Stone Schoolhouse in Lansing named to Most Endangered Properties list by Preservation Iowa


Stone Schoolhouse in Lansing … Submitted photo.

Designation could open funding and other preservation resources

Preservation Iowa has designated nine properties for 2017 Most Endangered designations. Among those properties are the Stone Schoolhouse located in Lansing.

According to information gathered and reported by Preservation Iowa, the Stone Schoolhouse was built in 1863 and cost $5,000 to build. It operated as a school until 1973 and is reportedly the oldest schoolhouse that was in continual use west of the Mississippi. Its architectural style and building materials are emblematic of the period in which it was built and the local materials available for such a construction.

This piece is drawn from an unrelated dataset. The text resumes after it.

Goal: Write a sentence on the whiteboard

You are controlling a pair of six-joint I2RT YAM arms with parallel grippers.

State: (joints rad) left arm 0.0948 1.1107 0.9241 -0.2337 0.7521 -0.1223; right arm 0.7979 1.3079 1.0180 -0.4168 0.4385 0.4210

The building had a new roof added in the 1960s and there were some emergency repairs to the foundation in the same time period. It is listed on the National Register of Historic Places and is currently under the ownership of the City of Lansing.

Preservation Iowa listed its reasoning for the schoolhouse's Most Endangered Properties designation as "the building now is basically abandoned with many openings to the elements and wildlife, although the roof does continue to protect the structure."

Local efforts continue to be made to prepare the Stone Schoolhouse for historical displays throughout the upcoming celebration of Lansing's 150th birthday this year. Main Street Lansing Executive Director Craig White says the designation made by Preservation Iowa should help boost preservation efforts for the schoolhouse.

"This designation by Preservation Iowa raises our recognition around the state of Iowa and could very well open up some avenues to further enhance our local efforts to preserve such a landmark piece of not only local history, but beyond with the schoolhouse being recognized as the oldest structure of its kind west of the Mississippi River," White explained. "The origin of this building dates back to when Abraham Lincoln was president, and we certainly want to try and do everything we can to keep from losing such a far-reaching piece of history right here in our community."

Preservation Iowa’s Most Endangered Property program was started in 1995 and was implemented to educate Iowans about the special buildings and historic sites that are slowly and gradually slipping away over time. In the past 20 years, Preservation Iowa has designated over 140 archaeological sites, churches, landscapes and a variety of other buildings.

Preservation Iowa believes the Most Endangered Properties program provides an excellent resource for media coverage and introduces owners of an endangered property to preservation advocacy and resources that can help preserve their historic property. Additionally, there have been interest groups who have been able to use the designation as a mechanism to leverage other financial resources to restore and preserve properties.

Along with the Stone Schoolhouse, other structures within the state of Iowa receiving the Most Endangered Properties designation for 2017 include the following:
• Iowa State Penitentiary in Fort Madison, Lee County
• Wade & Donohoe Buildings, Cherokee Mental Health Institute in Cherokee, Cherokee County
• Exchange Block in Chariton, Lucas County
• Apollo School (Burlington High School) in Burlington, Des Moines County
• Mandalay Mansion in Cedar Falls, Black Hawk County
• Hampton Church of Christ in Hampton, Franklin County
• Mt. Moriah Missionary Baptist Church in Waterloo, Black Hawk County
• Red Bridge in Monroe, Jasper County.